━━━━━ Given information

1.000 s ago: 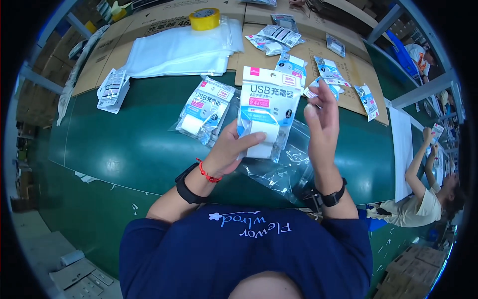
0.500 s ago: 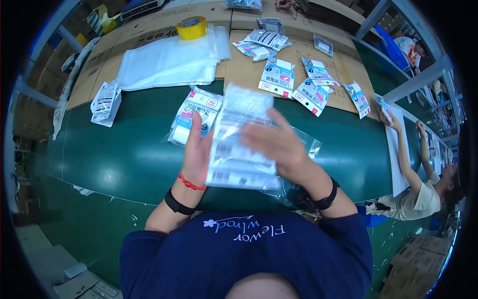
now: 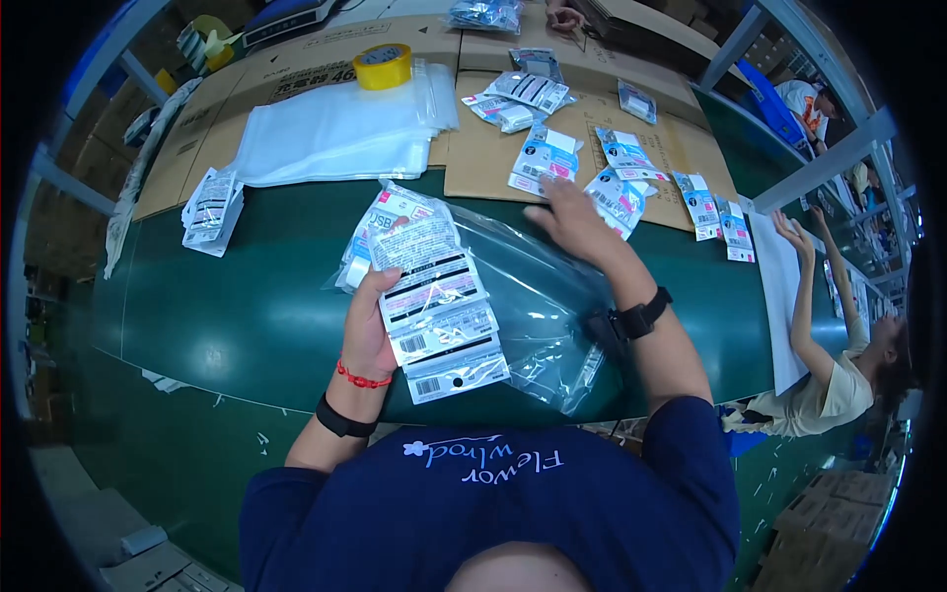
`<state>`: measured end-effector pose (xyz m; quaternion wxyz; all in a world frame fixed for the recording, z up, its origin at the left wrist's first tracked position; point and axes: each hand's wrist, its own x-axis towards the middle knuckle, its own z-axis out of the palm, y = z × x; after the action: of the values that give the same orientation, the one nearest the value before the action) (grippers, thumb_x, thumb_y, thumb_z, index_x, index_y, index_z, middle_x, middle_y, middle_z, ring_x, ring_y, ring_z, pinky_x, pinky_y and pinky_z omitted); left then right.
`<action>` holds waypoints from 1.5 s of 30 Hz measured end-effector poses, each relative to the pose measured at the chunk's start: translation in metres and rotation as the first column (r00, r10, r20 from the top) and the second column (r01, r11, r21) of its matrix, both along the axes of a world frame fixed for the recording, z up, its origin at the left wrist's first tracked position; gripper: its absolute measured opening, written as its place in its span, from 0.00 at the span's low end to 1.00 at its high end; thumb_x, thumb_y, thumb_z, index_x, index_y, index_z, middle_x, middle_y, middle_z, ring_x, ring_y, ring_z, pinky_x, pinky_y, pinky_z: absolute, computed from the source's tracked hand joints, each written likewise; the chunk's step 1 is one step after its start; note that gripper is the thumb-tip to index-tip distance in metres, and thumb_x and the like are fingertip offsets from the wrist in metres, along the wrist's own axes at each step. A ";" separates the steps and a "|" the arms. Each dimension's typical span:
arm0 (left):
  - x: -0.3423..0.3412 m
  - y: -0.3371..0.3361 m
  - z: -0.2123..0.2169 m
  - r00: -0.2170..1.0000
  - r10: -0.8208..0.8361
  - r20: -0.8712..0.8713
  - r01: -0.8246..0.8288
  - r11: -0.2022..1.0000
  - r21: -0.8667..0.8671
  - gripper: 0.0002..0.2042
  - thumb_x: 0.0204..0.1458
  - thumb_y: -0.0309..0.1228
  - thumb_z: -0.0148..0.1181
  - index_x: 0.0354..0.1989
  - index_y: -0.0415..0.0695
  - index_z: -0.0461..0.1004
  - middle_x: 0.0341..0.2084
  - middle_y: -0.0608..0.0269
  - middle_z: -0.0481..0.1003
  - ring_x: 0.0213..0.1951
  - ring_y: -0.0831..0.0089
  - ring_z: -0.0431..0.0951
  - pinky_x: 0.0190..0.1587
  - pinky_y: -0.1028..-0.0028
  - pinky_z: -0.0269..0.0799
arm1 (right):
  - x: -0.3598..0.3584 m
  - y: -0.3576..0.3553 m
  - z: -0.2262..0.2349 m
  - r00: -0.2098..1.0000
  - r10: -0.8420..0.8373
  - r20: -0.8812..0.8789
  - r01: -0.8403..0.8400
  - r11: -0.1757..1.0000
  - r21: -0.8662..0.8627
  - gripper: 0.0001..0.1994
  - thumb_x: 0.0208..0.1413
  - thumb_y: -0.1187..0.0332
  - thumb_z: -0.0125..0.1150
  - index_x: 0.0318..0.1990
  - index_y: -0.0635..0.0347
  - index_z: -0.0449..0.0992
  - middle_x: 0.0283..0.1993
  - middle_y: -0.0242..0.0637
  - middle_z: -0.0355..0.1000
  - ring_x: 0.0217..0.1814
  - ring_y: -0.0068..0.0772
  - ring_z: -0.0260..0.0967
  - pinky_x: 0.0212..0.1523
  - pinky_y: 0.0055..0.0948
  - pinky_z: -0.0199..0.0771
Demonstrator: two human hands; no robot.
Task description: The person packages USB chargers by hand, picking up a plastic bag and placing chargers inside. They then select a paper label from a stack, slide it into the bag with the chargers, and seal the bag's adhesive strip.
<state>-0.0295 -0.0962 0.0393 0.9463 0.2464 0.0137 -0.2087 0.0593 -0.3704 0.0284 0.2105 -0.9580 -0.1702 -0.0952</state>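
The right hand (image 3: pixel 577 225) has let go of the packet (image 3: pixel 434 306) and now reaches, fingers spread and empty, toward packs (image 3: pixel 617 197) beyond, while the left hand (image 3: pixel 370 331) stays clamped on it above the worktop (image 3: pixel 247 316), suggesting another pickup.

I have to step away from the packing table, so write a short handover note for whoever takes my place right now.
Left hand: holds a small stack of labelled packets upright over the green table.
Right hand: empty, stretched out to the loose blister-pack packets at the cardboard sheet edge.
A clear plastic bag lies open under both forearms.
Done: some packets gathered in the left hand.
Left: several packets lie on the cardboard; spare clear bags and a yellow tape roll sit behind.
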 end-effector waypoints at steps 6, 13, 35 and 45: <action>-0.005 0.014 -0.004 0.999 0.038 0.016 -0.038 0.999 0.007 0.27 0.54 0.29 0.49 0.63 0.39 0.54 0.54 0.48 0.67 0.53 0.57 0.72 0.55 0.59 0.70 | 0.021 0.020 0.018 0.944 0.205 -0.260 -0.069 0.889 0.453 0.27 0.53 0.71 0.57 0.63 0.54 0.62 0.64 0.50 0.61 0.64 0.53 0.59 0.63 0.38 0.59; -0.003 0.017 0.003 0.999 0.030 0.032 -0.030 1.000 -0.008 0.27 0.53 0.30 0.49 0.63 0.38 0.54 0.53 0.47 0.68 0.52 0.57 0.73 0.54 0.59 0.71 | 0.080 -0.045 0.002 0.980 0.197 0.023 -0.196 0.980 -0.014 0.22 0.52 0.68 0.59 0.56 0.53 0.71 0.60 0.46 0.65 0.61 0.48 0.63 0.59 0.36 0.65; 0.012 0.006 0.013 0.971 0.165 0.174 -0.172 0.985 0.025 0.30 0.53 0.31 0.49 0.66 0.41 0.50 0.56 0.48 0.64 0.55 0.58 0.69 0.57 0.60 0.67 | 0.053 -0.021 0.019 0.981 0.194 -0.014 -0.194 0.976 -0.102 0.26 0.44 0.69 0.63 0.56 0.53 0.71 0.55 0.45 0.67 0.56 0.45 0.64 0.57 0.37 0.65; 0.029 0.008 0.009 0.958 0.165 0.236 -0.127 0.978 -0.167 0.28 0.59 0.40 0.47 0.66 0.42 0.51 0.58 0.50 0.63 0.58 0.60 0.66 0.60 0.59 0.63 | -0.083 0.045 0.088 0.854 0.375 0.360 -0.421 0.905 0.056 0.28 0.37 0.72 0.65 0.53 0.53 0.75 0.50 0.39 0.69 0.60 0.45 0.63 0.61 0.44 0.58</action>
<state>-0.0007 -0.0880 0.0482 0.9693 0.1970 -0.1023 -0.1062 -0.0242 -0.3250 0.1169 0.2562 -0.8544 -0.3920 -0.2251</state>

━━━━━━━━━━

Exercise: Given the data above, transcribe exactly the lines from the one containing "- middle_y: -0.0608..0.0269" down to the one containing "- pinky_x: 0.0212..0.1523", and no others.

Expected output:
  - middle_y: -0.0608..0.0269
  - middle_z: -0.0481..0.1003
  - ring_x: 0.0213..0.1951
  - ring_y: -0.0831..0.0089
  - ring_z: -0.0431..0.0951
  - pinky_x: 0.0190..0.1587
  - pinky_y: -0.1028..-0.0028
  - pinky_z: -0.0269..0.0799
arm1 (right):
  - x: -0.3598..0.3584 m
  - y: -0.3576..0.3553 m
  - z: -0.2262..0.2349 m
  - r00: -0.2098..1.0000
  - r10: -0.8420..0.8373
  - r20: -0.8812..0.8789
  - r01: -0.8403..0.8400
  - r11: -0.1757..1.0000
  - r21: -0.8662..0.8627
  - gripper: 0.0001..0.1994
  - thumb_x: 0.0208..0.1413
  - thumb_y: -0.1187..0.0332
  - thumb_z: -0.0125..0.1150
  - index_x: 0.0318..0.1990
  - index_y: -0.0635..0.0347
  - index_z: -0.0449..0.0992
  - middle_x: 0.0283..0.1993
  - middle_y: -0.0242..0.0637
  - middle_z: -0.0355..0.1000
  - ring_x: 0.0217..0.1814
  - ring_y: -0.0068..0.0772
  - ring_z: -0.0260..0.0967
  - pinky_x: 0.0212..0.1523

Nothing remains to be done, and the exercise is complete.